The taste of copper clung stubbornly on his tongue. Every swallow dragged the memory back—of shadows lashing, of a goblin's throat snapping like dried twigs. A small victory, yes, but not without a cost: his body had betrayed him. His chest had burned, his muscles had shaken, and he had collapsed against the bed afterward, heaving like a dying man. A king should not gasp for breath the way mortals did.

Azrael sat now at the desk, hunched over in Kai's narrow chair like a predator caged in straw. His eyes fixed on the strange glowing slab he had thrown down last night. Still glowing. Still alive, in its way. The "phone." The word surfaced from Kai's lingering memories, patched together like old cloth.

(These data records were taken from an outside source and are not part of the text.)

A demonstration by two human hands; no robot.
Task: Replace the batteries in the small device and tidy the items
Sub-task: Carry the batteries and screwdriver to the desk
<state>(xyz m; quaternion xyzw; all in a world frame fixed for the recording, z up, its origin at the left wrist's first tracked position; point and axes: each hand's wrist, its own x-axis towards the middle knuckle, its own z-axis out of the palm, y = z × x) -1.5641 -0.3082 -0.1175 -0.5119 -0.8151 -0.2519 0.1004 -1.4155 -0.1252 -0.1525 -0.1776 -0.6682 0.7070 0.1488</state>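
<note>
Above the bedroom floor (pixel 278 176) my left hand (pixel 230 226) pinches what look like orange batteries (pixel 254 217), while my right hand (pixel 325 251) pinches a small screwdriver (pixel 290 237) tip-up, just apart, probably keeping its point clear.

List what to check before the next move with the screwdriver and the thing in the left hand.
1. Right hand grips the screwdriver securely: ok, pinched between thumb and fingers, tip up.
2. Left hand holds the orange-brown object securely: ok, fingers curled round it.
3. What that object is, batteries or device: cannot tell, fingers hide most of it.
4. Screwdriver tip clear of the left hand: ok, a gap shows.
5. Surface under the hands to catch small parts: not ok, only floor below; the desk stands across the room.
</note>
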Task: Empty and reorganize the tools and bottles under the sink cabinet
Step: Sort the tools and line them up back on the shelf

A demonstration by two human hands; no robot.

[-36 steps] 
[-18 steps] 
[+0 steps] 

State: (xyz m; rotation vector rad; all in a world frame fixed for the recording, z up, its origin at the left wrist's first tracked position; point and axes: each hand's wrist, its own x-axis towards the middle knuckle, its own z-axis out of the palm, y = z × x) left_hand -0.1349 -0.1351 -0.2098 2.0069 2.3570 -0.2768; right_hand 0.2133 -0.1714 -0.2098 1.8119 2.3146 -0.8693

It wasn't just glowing. It was screaming—shaking the desk with its pitiful vibrations, its shrill cry repeating again and again, as if demanding his attention.

Azrael's shoulders stiffened. "What sort of pathetic relic shrieks for its master?" The words spilled, a low growl under his breath.

He prodded the thing with one finger, not gently, as though it might bite. The surface shifted when he touched it. Numbers flickered. Words marched across it. Strange little pictures. The light was too clean, too sterile, stabbing at his eyes.

His instincts told him this was magic, some trapped soul bound to serve. Yet even his oldest demonic wisdom failed at reading these marks. His mind braced for patterns of conquest, weapons, strategies—but this? Symbols and pictures? Hollow distractions.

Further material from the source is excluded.